__To do__
Reproduce all of the data that follows, character for character.

..........

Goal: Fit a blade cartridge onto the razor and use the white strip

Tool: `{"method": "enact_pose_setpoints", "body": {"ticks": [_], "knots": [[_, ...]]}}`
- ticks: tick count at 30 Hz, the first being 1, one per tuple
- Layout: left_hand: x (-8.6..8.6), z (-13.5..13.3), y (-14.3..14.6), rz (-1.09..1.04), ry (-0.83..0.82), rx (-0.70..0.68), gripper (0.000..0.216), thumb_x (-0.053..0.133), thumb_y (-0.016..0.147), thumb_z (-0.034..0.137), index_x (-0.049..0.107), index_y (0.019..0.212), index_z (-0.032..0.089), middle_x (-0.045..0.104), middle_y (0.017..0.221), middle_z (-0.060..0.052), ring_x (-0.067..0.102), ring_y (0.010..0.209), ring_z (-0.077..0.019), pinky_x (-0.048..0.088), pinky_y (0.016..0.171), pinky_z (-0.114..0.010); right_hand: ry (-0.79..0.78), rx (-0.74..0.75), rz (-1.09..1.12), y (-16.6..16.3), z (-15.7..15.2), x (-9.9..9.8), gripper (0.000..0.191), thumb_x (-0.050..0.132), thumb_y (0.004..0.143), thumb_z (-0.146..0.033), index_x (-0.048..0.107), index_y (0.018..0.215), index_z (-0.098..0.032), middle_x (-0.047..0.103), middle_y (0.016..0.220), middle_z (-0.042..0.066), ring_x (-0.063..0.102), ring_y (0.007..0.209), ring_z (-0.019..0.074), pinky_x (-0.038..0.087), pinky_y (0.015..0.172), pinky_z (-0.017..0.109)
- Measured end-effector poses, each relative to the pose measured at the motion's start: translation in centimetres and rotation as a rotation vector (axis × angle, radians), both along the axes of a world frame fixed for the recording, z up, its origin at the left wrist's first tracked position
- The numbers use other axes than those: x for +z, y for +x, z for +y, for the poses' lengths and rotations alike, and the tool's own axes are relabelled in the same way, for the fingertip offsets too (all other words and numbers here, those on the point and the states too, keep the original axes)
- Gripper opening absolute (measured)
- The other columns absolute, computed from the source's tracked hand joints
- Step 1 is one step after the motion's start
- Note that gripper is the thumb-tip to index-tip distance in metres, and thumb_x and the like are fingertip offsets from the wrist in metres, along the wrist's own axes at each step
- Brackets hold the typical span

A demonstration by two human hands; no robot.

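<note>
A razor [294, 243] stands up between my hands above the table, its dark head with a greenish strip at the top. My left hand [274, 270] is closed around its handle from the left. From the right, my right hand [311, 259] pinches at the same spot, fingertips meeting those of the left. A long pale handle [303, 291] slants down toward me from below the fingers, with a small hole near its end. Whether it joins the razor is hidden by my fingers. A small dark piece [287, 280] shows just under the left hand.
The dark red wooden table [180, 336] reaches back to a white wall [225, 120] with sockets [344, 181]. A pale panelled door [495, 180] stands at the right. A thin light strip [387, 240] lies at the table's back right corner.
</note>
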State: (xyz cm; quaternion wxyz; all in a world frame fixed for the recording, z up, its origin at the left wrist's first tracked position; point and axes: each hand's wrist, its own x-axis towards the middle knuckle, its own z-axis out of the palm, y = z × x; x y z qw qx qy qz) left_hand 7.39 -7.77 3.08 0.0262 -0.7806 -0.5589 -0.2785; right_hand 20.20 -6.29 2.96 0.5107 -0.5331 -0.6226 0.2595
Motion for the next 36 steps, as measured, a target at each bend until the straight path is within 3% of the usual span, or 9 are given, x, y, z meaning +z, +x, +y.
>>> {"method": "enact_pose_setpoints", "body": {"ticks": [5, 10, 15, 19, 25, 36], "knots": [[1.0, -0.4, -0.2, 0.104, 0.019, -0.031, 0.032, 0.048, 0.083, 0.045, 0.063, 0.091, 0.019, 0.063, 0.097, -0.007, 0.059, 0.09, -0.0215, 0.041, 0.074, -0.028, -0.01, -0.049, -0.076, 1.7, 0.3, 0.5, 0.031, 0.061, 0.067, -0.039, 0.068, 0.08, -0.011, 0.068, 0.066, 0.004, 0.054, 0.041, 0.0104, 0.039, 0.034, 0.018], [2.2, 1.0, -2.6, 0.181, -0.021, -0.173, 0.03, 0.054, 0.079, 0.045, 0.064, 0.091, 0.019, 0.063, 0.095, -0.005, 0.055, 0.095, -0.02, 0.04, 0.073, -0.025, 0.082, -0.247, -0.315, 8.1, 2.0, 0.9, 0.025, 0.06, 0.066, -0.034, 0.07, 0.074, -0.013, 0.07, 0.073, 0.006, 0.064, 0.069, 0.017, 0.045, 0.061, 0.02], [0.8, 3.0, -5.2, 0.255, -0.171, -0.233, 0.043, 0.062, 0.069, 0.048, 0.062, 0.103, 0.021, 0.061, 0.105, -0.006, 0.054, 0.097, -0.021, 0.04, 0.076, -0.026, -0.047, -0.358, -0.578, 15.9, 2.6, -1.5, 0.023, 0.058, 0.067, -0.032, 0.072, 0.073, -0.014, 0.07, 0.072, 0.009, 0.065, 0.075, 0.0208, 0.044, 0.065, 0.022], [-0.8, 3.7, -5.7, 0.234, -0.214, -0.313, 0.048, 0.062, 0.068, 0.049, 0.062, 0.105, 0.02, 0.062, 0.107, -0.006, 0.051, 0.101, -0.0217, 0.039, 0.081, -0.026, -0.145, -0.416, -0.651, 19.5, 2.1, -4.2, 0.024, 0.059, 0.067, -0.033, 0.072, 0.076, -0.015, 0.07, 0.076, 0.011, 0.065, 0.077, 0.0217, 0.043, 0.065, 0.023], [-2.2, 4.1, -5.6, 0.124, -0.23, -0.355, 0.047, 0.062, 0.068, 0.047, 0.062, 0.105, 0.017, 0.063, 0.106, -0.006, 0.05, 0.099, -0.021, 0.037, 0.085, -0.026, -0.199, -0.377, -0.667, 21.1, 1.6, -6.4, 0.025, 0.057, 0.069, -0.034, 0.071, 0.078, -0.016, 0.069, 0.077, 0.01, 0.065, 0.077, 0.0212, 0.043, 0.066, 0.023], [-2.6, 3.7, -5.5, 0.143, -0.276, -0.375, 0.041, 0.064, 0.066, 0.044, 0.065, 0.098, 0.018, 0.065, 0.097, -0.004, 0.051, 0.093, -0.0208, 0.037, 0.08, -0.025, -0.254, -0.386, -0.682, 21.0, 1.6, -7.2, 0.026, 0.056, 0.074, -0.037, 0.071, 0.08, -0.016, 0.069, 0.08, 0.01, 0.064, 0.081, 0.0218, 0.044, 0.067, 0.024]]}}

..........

__Worked solution__
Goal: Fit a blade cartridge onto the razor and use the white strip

Tool: `{"method": "enact_pose_setpoints", "body": {"ticks": [_], "knots": [[_, ...]]}}`
- ticks: tick count at 30 Hz, the first being 1, one per tuple
- Layout: left_hand: x (-8.6..8.6), z (-13.5..13.3), y (-14.3..14.6), rz (-1.09..1.04), ry (-0.83..0.82), rx (-0.70..0.68), gripper (0.000..0.216), thumb_x (-0.053..0.133), thumb_y (-0.016..0.147), thumb_z (-0.034..0.137), index_x (-0.049..0.107), index_y (0.019..0.212), index_z (-0.032..0.089), middle_x (-0.045..0.104), middle_y (0.017..0.221), middle_z (-0.060..0.052), ring_x (-0.067..0.102), ring_y (0.010..0.209), ring_z (-0.077..0.019), pinky_x (-0.048..0.088), pinky_y (0.016..0.171), pinky_z (-0.114..0.010); right_hand: ry (-0.79..0.78), rx (-0.74..0.75), rz (-1.09..1.12), y (-16.6..16.3), z (-15.7..15.2), x (-9.9..9.8), gripper (0.000..0.191), thumb_x (-0.050..0.132), thumb_y (0.004..0.143), thumb_z (-0.146..0.033), index_x (-0.048..0.107), index_y (0.018..0.215), index_z (-0.098..0.032), middle_x (-0.047..0.103), middle_y (0.016..0.220), middle_z (-0.042..0.066), ring_x (-0.063..0.102), ring_y (0.007..0.209), ring_z (-0.019..0.074), pinky_x (-0.038..0.087), pinky_y (0.015..0.172), pinky_z (-0.017..0.109)
- Measured end-effector poses, each relative to the pose measured at the motion's start: translation in centimetres and rotation as a rotation vector (axis × angle, radians), both along the axes of a world frame fixed for the recording, z up, its origin at the left wrist's first tracked position
- The numbers use other axes than those: x for +z, y for +x, z for +y, for the poses' lengths and rotations alike, and the tool's own axes are relabelled in the same way, for the fingertip offsets too (all other words and numbers here, those on the point and the states too, keep the original axes)
- Gripper opening absolute (measured)
- The other columns absolute, computed from the source's tracked hand joints
- Step 1 is one step after the motion's start
- Note that gripper is the thumb-tip to index-tip distance in metres, and thumb_x and the like are fingertip offsets from the wrist in metres, along the wrist's own axes at each step
- Brackets hold the typical span

A demonstration by two human hands; no robot.

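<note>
A razor [294, 243] stands up between my hands above the table, its dark head with a greenish strip at the top. My left hand [274, 270] is closed around its handle from the left. From the right, my right hand [311, 259] pinches at the same spot, fingertips meeting those of the left. A long pale handle [303, 291] slants down toward me from below the fingers, with a small hole near its end. Whether it joins the razor is hidden by my fingers. A small dark piece [287, 280] shows just under the left hand.
The dark red wooden table [180, 336] reaches back to a white wall [225, 120] with sockets [344, 181]. A pale panelled door [495, 180] stands at the right. A thin light strip [387, 240] lies at the table's back right corner.
</note>
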State: (xyz cm; quaternion wxyz; all in a world frame fixed for the recording, z up, its origin at the left wrist's first tracked position; point and axes: each hand's wrist, its own x-axis towards the middle knuckle, its own z-axis out of the palm, y = z × x; x y z qw qx qy qz) left_hand 7.39 -7.77 3.08 0.0262 -0.7806 -0.5589 -0.2785; right_hand 20.20 -6.29 2.96 0.5107 -0.5331 -0.6226 0.2595
Motion for the next 36 steps, as measured, a target at each bend until the straight path is within 3% of the usual span, or 9 are given, x, y, z meaning +z, +x, +y.
>>> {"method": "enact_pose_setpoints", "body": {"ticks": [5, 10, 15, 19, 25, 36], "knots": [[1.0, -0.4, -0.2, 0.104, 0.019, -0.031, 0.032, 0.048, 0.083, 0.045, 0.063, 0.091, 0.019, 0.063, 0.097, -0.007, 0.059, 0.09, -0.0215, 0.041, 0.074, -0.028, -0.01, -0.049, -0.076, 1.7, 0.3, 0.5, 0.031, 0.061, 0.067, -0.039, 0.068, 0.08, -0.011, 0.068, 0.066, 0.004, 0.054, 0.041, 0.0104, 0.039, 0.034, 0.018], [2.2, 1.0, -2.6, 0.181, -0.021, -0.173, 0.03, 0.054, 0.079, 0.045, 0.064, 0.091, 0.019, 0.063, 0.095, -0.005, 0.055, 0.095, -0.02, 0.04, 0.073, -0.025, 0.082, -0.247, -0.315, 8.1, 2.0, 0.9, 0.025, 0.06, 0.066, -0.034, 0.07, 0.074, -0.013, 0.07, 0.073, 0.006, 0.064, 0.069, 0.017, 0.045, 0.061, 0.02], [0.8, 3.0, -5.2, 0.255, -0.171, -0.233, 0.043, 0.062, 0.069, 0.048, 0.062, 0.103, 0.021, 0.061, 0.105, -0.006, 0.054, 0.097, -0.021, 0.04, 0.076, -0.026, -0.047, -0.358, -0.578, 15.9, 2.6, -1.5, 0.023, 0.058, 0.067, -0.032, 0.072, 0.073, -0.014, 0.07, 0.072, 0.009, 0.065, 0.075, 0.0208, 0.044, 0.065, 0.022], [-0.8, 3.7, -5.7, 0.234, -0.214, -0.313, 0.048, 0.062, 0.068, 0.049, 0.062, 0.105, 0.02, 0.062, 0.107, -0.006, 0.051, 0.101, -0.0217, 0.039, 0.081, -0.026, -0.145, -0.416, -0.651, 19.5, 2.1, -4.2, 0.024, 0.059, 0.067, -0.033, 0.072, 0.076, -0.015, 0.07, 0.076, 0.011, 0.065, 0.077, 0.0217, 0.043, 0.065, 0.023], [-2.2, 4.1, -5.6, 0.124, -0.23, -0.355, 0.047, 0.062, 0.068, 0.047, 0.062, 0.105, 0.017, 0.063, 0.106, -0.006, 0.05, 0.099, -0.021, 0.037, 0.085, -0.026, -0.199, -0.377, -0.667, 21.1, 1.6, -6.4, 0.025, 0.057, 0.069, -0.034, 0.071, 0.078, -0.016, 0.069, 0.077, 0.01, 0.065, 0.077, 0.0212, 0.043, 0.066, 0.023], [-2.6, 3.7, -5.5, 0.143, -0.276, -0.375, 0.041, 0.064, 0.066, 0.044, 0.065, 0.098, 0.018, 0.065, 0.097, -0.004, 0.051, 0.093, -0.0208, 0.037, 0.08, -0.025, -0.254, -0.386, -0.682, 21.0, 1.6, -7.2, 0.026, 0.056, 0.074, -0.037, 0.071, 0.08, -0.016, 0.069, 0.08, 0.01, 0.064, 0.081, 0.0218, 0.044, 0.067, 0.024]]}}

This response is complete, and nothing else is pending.